Aku sedih. Sedih senang. Di hari ulang tahunku kau menghadiahi aku selembar foto. Dalam foto itu ada kita berlima. Kau berdiri disebelahku. Rambut kita sama sama pendek kala itu. Tapi rambutku sewarna arang. Ada ria yang rambutnya semakin kribo saja. Ada fifit di depanku juga Astri di depanmu. Kala itu aku ingat sore hari tapi senja belum turun. Kita berlima kelas enam dan sehabis latihan disko untuk acara perpisahan kita. Kau tahu kan disko kala itu sedang tren.
Aku tersenyum jika mengingat itu. Tiga tahun kita memakai seragam putih biru tapi kita tidak pernah sekelas seperti jaman putih merah. Tahun pun berganti. Saat akan beranjak ke putih abu kau memutuskan untuk kembali ke kota kelahiranmu Majalengka. Tidak ada kata perpisahan. Tidak bertukar nomor yang bisa dihubungi. Sejak itu kau menghilang. Aku kehilanganmu. Aku rindu.
Sepuluh tahun sejak itu aku tetap mengenangmu. Mencoba mencari tahu keberadaanmu. Nihil.
Sepuluh tahun berlalu tanpa kamu. Kita telah menjadi perempuan dewasa. Aku ingin melihat bagaimana dirimu sekarang. Tetap dengan rambut pendek sewarna jagungkah?
“Dia memakai kerudung sekarang.” Fifit berceloteh denganku ketika kami bertemu di sebuah kedai kopi.
“Oya? murid tomboy itu sekarang telah berubah? Aku tak percaya.
“Iya dan dia juga telah menikah dan memiliki satu anak.”
“Amazing.” Kataku.
Kala itu awal tahun 2015 aku mendengar kabarmu. Kau tahu diantara kita berlima hanya aku dan Fifit yang belum menikah. Astri sudah menikah Yul. Ria kribo juga telah menikah. Dan kamu mendahului kami semua.

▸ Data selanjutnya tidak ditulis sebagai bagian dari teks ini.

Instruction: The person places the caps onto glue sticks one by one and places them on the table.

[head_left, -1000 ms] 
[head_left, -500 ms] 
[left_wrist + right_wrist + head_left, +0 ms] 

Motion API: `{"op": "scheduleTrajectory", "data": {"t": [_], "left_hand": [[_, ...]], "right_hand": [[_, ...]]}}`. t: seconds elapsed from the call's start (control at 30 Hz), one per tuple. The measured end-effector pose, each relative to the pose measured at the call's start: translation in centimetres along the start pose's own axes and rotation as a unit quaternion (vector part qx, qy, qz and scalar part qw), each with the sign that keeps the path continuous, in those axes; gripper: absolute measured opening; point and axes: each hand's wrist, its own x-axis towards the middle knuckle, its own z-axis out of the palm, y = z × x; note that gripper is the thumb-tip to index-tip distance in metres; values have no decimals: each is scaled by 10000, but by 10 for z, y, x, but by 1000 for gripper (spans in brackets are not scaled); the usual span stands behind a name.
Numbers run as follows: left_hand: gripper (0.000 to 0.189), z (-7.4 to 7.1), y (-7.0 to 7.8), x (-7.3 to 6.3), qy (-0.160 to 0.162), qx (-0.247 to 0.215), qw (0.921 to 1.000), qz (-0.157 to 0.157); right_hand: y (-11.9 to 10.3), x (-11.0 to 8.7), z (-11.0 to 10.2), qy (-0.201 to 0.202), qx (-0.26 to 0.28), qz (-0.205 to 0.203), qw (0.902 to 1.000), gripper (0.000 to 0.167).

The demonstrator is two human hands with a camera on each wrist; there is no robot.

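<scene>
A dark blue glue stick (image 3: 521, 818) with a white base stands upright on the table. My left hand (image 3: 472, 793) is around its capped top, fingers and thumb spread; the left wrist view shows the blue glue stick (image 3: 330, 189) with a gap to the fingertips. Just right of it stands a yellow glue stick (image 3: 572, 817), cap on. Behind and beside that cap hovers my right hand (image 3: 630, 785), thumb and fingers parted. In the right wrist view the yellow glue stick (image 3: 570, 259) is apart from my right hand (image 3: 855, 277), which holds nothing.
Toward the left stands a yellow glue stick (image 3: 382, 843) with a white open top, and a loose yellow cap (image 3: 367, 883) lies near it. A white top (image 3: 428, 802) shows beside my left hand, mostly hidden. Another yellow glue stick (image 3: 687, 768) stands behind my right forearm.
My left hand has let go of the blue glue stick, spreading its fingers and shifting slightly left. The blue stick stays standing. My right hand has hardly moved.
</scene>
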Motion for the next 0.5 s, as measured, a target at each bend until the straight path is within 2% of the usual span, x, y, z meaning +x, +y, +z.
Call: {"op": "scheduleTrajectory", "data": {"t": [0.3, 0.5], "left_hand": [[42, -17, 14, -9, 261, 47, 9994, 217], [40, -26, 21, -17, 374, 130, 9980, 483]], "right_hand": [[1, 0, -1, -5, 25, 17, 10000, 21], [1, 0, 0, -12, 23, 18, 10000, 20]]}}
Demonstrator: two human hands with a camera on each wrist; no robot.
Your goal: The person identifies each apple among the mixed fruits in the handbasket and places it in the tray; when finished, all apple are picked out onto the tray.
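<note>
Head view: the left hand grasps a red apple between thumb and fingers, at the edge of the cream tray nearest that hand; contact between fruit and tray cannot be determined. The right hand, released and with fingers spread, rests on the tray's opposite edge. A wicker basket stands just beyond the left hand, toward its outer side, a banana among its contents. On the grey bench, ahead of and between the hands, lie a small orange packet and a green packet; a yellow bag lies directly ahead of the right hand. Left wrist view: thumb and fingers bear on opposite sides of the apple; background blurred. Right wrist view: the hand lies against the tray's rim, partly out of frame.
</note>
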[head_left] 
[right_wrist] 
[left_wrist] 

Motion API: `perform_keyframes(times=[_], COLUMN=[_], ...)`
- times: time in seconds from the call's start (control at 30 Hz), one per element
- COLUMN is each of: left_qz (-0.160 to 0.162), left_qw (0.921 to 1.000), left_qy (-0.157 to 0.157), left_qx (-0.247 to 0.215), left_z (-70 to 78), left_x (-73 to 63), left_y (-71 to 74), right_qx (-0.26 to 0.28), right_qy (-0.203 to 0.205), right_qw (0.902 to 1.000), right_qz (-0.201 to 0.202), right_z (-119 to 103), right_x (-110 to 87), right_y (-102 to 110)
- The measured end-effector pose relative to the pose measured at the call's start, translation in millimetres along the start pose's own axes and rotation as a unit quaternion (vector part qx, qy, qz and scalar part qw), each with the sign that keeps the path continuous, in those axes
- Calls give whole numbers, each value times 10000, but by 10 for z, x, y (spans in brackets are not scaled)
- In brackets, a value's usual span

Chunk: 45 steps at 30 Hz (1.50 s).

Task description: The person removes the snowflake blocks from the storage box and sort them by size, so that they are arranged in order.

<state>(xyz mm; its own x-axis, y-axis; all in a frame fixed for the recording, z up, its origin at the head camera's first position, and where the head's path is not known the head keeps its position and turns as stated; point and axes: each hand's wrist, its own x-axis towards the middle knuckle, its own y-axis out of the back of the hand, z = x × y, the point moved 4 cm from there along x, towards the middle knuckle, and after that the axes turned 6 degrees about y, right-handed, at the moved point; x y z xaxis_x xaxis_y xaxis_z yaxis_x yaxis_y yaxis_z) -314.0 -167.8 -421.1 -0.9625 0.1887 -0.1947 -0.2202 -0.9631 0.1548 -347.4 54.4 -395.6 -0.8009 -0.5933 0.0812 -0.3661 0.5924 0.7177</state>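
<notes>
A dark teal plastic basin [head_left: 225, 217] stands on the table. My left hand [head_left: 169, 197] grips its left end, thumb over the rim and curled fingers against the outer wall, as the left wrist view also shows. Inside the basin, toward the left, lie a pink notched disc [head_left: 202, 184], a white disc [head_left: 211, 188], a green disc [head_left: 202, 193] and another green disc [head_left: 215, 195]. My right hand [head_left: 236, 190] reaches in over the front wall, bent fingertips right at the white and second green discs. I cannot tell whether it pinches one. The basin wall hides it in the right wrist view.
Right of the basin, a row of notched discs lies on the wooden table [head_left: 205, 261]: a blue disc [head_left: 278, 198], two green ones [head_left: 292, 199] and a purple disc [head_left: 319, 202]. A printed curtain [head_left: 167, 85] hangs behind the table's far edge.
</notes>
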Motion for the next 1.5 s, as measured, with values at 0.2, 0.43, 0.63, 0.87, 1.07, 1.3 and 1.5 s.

Itu awal tahun. Bulan ini Oktober aku mendengar lagi kabar tentang kamu.
“Hei Yuli bagaimana kabarmu disana? Pasti kau baik baik saja kan. Aku rindu.
Aku diam diam berdoa ingin bertemu denganmu lewat mimpi.
Malam ini ” Hey Yul aku rindu.” Aku tak kuasa menahan tangisku.”
Kamu masih dengan penampilan yang sama tahun 1999 berkata ” Mataku sudah tidak bisa melihat dengan jelas. Tapi aku masih bisa melihat kamu. Jangan menangis ya Feb. Aku juga rindu kamu. Kau tenang saja di sini Tuhan sangat menyayangiku.”
Iya tepat tadi malam aku bermimpi bertemunya. Bertemu dengan perempuan berambut sewarna jagung. Aku senang Tuhan lebih sayang kamu.
Teruntuk teman kecilku. Aku persembahkan tulisan ini untuk kamu. Yuli Yuliawati. Tenanglah kau di sisi-Nya.